=== Section Start ===
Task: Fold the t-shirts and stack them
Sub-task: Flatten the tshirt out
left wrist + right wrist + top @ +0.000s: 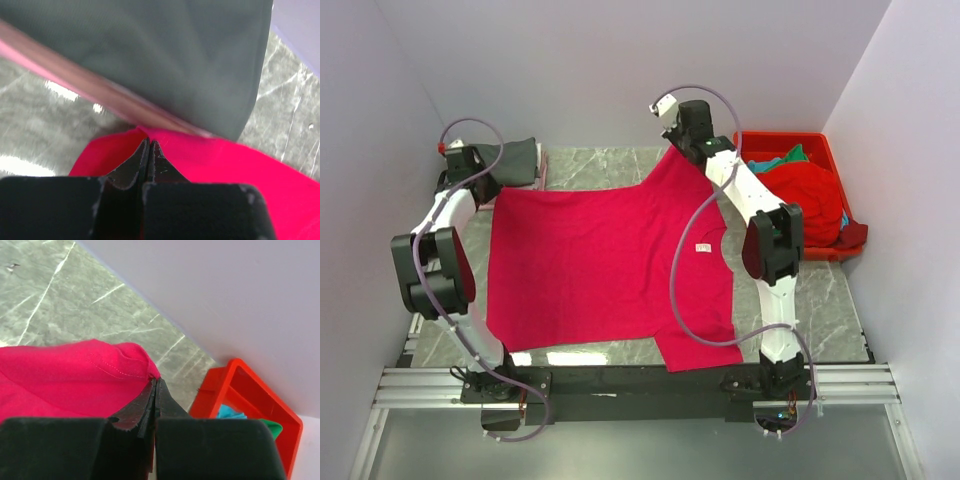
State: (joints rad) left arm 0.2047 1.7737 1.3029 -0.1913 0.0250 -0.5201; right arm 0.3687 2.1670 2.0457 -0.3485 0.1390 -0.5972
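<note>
Nearest lens: left claw (149, 143) clamped on far-left corner of crimson shirt (600, 260); right claw (156, 381) clamped on its far sleeve. Shirt spread flat on tabletop (610, 162). Folded grey shirt (520, 160) just beyond left claw.

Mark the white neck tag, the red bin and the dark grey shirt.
white neck tag (702, 246), top view, middle of the tag.
red bin (785, 137), top view, on its far rim.
dark grey shirt (517, 161), top view, middle of the cloth that shows.
</note>
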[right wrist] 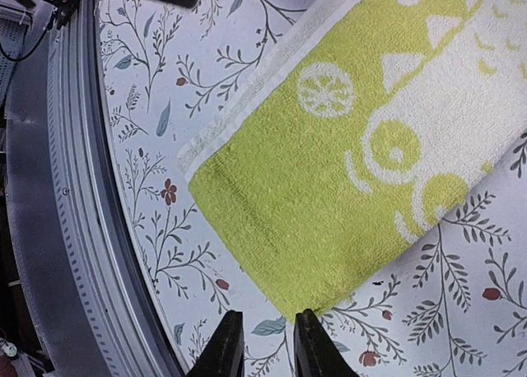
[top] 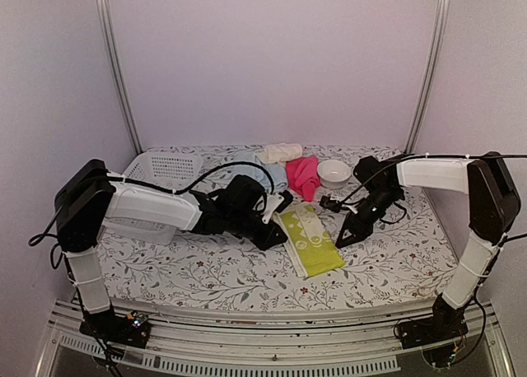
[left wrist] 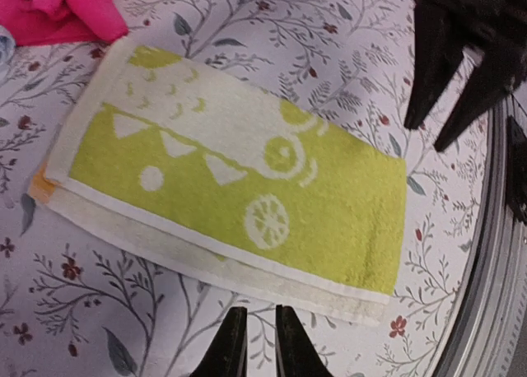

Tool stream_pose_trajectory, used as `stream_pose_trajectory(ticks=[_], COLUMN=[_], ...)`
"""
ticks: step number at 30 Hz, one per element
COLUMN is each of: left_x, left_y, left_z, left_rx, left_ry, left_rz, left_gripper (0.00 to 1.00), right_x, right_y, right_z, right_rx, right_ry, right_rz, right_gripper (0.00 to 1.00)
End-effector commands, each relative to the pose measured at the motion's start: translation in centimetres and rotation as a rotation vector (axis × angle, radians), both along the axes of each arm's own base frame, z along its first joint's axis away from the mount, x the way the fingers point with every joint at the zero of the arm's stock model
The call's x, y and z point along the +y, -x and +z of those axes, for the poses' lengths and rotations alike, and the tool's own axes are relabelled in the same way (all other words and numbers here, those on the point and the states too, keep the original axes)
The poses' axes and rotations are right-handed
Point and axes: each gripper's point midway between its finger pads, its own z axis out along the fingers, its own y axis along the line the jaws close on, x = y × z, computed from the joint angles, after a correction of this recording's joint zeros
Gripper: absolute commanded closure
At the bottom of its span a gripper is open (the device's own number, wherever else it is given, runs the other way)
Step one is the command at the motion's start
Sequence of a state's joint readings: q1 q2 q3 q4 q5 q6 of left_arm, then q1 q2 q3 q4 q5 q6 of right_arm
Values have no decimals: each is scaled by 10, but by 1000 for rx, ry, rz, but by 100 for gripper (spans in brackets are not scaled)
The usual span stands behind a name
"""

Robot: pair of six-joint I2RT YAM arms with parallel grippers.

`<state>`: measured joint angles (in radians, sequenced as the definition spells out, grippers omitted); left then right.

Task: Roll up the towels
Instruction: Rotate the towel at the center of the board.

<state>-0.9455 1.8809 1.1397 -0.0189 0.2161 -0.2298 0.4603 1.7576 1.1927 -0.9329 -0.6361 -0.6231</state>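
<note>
The yellow-green towel (top: 310,239) with a white pattern lies flat on the table, folded into a long strip. It also shows in the left wrist view (left wrist: 247,188) and the right wrist view (right wrist: 346,188). My left gripper (top: 274,231) hovers at its left long edge, jaws narrowly parted and empty (left wrist: 260,332). My right gripper (top: 344,235) is at the towel's right side, jaws slightly apart and empty (right wrist: 268,337), just off its near corner. The hot pink towel (top: 303,176), the light blue towel (top: 278,177) and the cream towel (top: 280,152) lie bunched at the back.
A white bowl (top: 334,173) stands right of the pink towel. A white basket (top: 160,169) stands at the back left, partly behind my left arm. The floral table covering (top: 206,270) ends at a metal rail (top: 272,344) at the near edge.
</note>
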Motion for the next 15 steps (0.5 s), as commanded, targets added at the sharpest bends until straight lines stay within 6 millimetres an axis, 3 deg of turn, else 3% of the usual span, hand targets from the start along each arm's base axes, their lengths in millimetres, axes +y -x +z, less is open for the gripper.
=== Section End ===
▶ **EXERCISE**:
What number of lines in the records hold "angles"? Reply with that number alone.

▶ **SOLUTION TO THIS PROBLEM**:
2